== Segment start ==
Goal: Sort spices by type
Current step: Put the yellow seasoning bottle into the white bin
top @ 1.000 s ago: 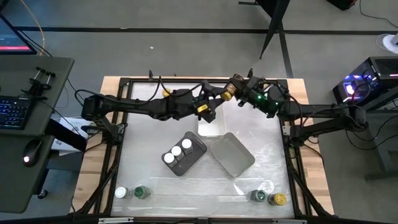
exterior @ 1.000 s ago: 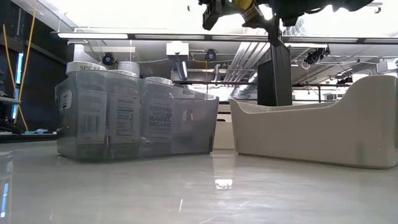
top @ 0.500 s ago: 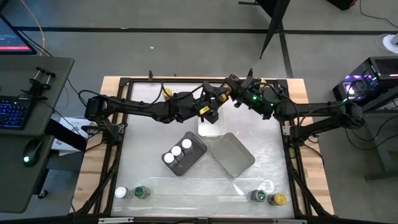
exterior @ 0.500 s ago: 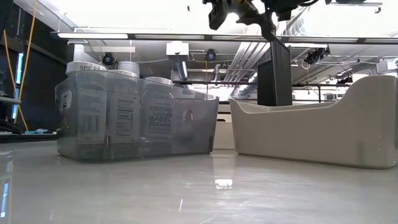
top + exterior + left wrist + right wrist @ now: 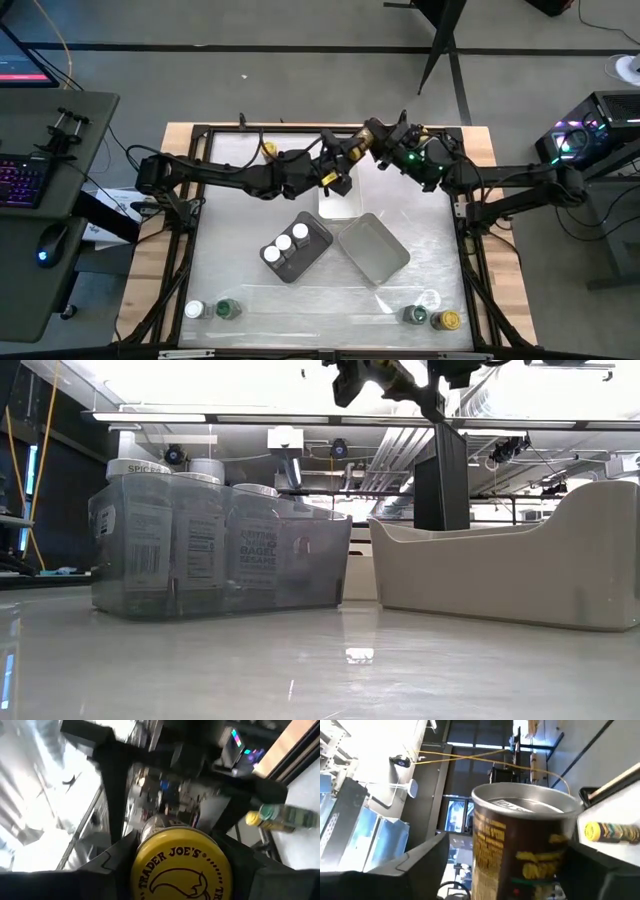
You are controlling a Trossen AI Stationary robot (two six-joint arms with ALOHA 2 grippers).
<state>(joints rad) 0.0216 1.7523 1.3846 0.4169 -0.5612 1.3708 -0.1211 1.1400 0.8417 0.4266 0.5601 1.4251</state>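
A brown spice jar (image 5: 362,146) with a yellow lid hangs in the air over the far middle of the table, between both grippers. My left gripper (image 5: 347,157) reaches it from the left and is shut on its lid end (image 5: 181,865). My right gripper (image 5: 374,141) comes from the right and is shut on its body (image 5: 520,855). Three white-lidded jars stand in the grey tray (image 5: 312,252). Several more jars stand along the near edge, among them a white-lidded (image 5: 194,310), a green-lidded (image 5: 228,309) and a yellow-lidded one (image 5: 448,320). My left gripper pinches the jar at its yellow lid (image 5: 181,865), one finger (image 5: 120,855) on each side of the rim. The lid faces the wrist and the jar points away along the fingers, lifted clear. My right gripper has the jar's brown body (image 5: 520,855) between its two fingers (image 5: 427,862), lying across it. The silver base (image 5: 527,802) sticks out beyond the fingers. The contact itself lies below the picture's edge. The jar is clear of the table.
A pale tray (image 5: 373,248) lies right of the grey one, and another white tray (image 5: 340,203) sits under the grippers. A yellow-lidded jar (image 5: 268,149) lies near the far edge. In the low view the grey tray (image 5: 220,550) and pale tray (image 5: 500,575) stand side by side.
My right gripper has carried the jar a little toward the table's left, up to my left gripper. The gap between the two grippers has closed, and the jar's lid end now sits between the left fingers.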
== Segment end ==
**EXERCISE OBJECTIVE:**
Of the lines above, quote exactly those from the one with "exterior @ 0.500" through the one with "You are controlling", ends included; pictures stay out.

**RESULT OF THIS EXERCISE:**
exterior @ 0.500 s ago: 
top + exterior + left wrist + right wrist @ now: 
You are controlling a Trossen AI Stationary robot (two six-joint arms with ALOHA 2 grippers).

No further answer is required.